The diversity of the teams and research areas, including neuroscience, biology, and engineering, has been crucial in inspiring the AI innovations we are developing at Autobrains. During my studies in electrical engineering at Technion University, I was introduced to biology and neuroscience, where I discovered numerous interesting synergies. I was particularly fascinated by the insights from neuroscience on how the human brain functions. Many of these principles are now implemented in our AI solutions.

What was the driving force behind founding Autobrains, and how does it align with your broader vision for AI in the automotive industry?

I founded Autobrains to introduce a new kind of AI to solve the challenges of autonomous driving. Autonomous driving is one of the most significant and intriguing AI challenges of our century. It must not only solve safety-critical, nuanced tasks but also be affordable and highly efficient to meet the economic requirements for mass production, as well as regulatory requirements and industry standards.

Can you explain how Liquid AI works and what sets it apart from traditional AI models in terms of efficiency and adaptability?

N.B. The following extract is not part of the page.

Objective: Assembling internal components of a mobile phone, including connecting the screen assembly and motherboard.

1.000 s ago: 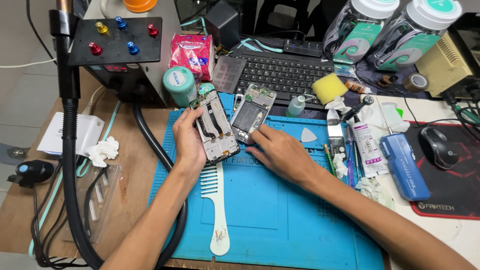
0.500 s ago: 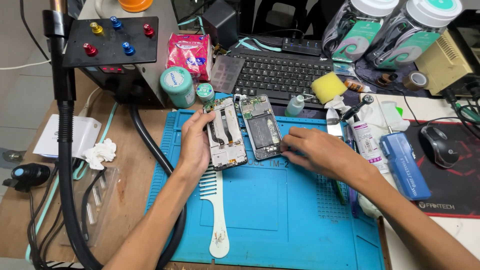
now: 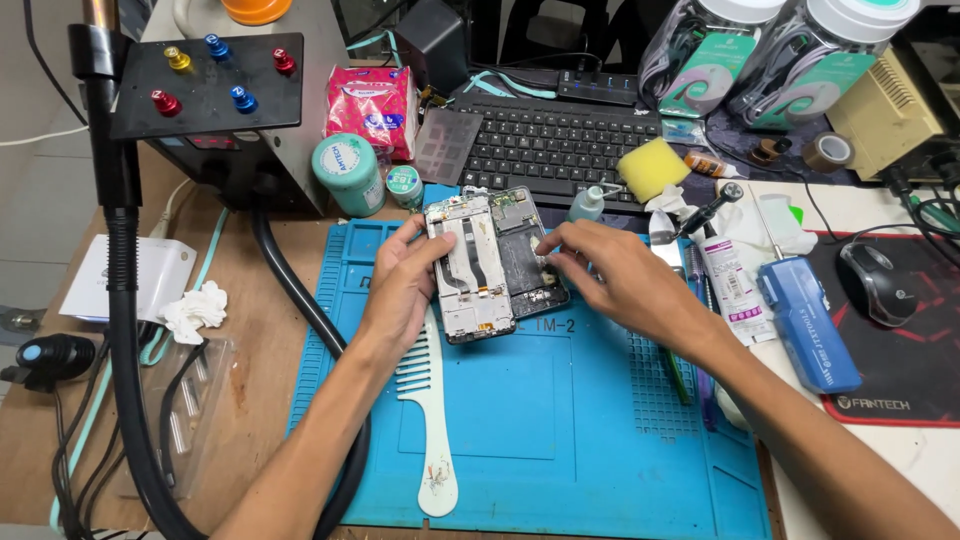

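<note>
1. Since half a second ago the right hand (image 3: pixel 620 285) has slid left from the mat (image 3: pixel 560 440) onto the dark phone half (image 3: pixel 528 258), fingertips pinching at its right edge.
2. The left hand (image 3: pixel 405 290) still cups the white frame (image 3: pixel 468 270) from the left, thumb across its top.
3. Both halves lie side by side, touching, at the mat's top edge below the keyboard (image 3: pixel 555 140).
4. A white comb (image 3: pixel 430 420) lies just under the left wrist.

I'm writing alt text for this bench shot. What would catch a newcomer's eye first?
Two bare hands at the centre of the blue work mat: the left hand grips an opened phone, the right hand touches the second phone half beside it. A white comb lies below, and a black keyboard sits behind.
</note>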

Liquid AI describes a new kind of AI architecture that is modular and adaptable. Together with our Skills technology, the AI system adapts to each driving scenario individually, activating the end-to-end Skill that is optimized to handle the specific driving scenario. With this approach, we break the big driving problem into smaller problems to efficiently solve autonomous driving.

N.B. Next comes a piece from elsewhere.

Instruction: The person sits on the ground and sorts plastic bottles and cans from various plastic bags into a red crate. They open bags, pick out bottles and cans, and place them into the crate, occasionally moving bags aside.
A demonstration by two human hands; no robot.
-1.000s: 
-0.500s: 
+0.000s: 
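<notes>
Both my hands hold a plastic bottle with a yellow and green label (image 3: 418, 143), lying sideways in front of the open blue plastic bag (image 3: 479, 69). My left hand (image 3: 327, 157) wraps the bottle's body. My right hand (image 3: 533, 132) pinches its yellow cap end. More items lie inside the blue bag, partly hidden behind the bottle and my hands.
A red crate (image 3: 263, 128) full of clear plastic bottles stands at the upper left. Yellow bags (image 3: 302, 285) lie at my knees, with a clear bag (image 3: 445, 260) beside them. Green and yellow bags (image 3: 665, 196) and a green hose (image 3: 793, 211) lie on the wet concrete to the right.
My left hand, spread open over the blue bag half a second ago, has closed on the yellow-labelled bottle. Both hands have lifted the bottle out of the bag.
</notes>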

What are the biggest challenges currently facing AI in the automotive sector, and how is Autobrains working to overcome them?

We are seeing three main challenges.First, covering edge cases, which are rare, unexpected scenarios the driving system hasn’t seen before. The backbones of our AI are our self-learned signatures. These are autonomously learned representations of the driving environment and its objects.Second, reaching affordability. Currently, advanced automated driving features are mostly implemented in luxury vehicles. To ensure mass implementation of safety-relevant systems and automation features, the overall costs of hardware and software need to be reduced. At Autobrains, we develop very lean and scenario-optimized AI systems that allow us to not only reduce the computational resources and power needed but also, through being hardware agnostic, to work with any SoC (system on chip) and sensor preferences in the automotive ecosystem, achieving low hardware costs.Third, gaining drivers' trust. In the past, we saw quite a few unexpected incidents and accidents related to autonomous driving. We are convinced that with the right AI approach—emphasizing transparency, explainability, and predictability for the driver—we can regain drivers' trust.

How does Autobrains’ approach to AI development draw inspiration from the human brain, and what lessons have been most impactful?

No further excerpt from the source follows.